What is required: The required output is the line that contains "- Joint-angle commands" plus every line after it in the listing below, copied exactly as it appears.

Data block:

=-=-=

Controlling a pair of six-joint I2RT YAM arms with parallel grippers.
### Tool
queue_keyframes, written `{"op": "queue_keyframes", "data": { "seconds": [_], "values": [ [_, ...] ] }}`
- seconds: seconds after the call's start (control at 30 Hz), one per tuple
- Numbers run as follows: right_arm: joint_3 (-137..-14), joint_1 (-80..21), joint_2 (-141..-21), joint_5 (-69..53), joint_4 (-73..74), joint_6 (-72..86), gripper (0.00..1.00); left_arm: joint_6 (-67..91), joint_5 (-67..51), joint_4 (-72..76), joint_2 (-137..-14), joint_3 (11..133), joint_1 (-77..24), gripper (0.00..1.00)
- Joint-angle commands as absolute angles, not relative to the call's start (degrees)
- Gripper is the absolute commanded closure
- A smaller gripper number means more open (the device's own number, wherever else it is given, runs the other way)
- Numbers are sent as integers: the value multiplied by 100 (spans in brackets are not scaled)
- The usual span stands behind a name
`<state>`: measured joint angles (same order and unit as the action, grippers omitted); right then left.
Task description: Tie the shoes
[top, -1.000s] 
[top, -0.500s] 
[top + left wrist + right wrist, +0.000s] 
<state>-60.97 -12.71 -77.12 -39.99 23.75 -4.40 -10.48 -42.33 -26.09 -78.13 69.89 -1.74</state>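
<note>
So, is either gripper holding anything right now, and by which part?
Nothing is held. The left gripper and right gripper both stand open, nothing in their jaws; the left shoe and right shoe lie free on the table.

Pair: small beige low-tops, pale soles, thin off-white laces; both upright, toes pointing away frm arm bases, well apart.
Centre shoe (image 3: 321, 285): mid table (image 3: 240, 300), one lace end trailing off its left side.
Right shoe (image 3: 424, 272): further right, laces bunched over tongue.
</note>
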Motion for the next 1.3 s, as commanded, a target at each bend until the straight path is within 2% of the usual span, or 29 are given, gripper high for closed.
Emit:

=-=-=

Exercise result:
- Joint-angle commands as absolute angles, not relative to the call's start (degrees)
- Gripper is the absolute commanded closure
- A smaller gripper number means more open (the device's own number, wherever else it is given, runs the other way)
- Numbers are sent as integers: the value multiplied by 100 (spans in brackets are not scaled)
- The usual span stands behind a name
`<state>`: measured joint angles (same order and unit as the action, grippers omitted); right then left.
Task description: Tie the shoes
[top, -1.000s] 
[top, -0.500s] 
[top + left wrist + right wrist, +0.000s] 
<state>-60.97 -12.71 -77.12 -39.99 23.75 -4.40 -10.48 -42.33 -26.09 -78.13 69.89 -1.74</state>
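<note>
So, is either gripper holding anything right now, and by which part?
Nothing is held. The left gripper and right gripper both stand open, nothing in their jaws; the left shoe and right shoe lie free on the table.

Pair: small beige low-tops, pale soles, thin off-white laces; both upright, toes pointing away frm arm bases, well apart.
Centre shoe (image 3: 321, 285): mid table (image 3: 240, 300), one lace end trailing off its left side.
Right shoe (image 3: 424, 272): further right, laces bunched over tongue.
</note>
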Motion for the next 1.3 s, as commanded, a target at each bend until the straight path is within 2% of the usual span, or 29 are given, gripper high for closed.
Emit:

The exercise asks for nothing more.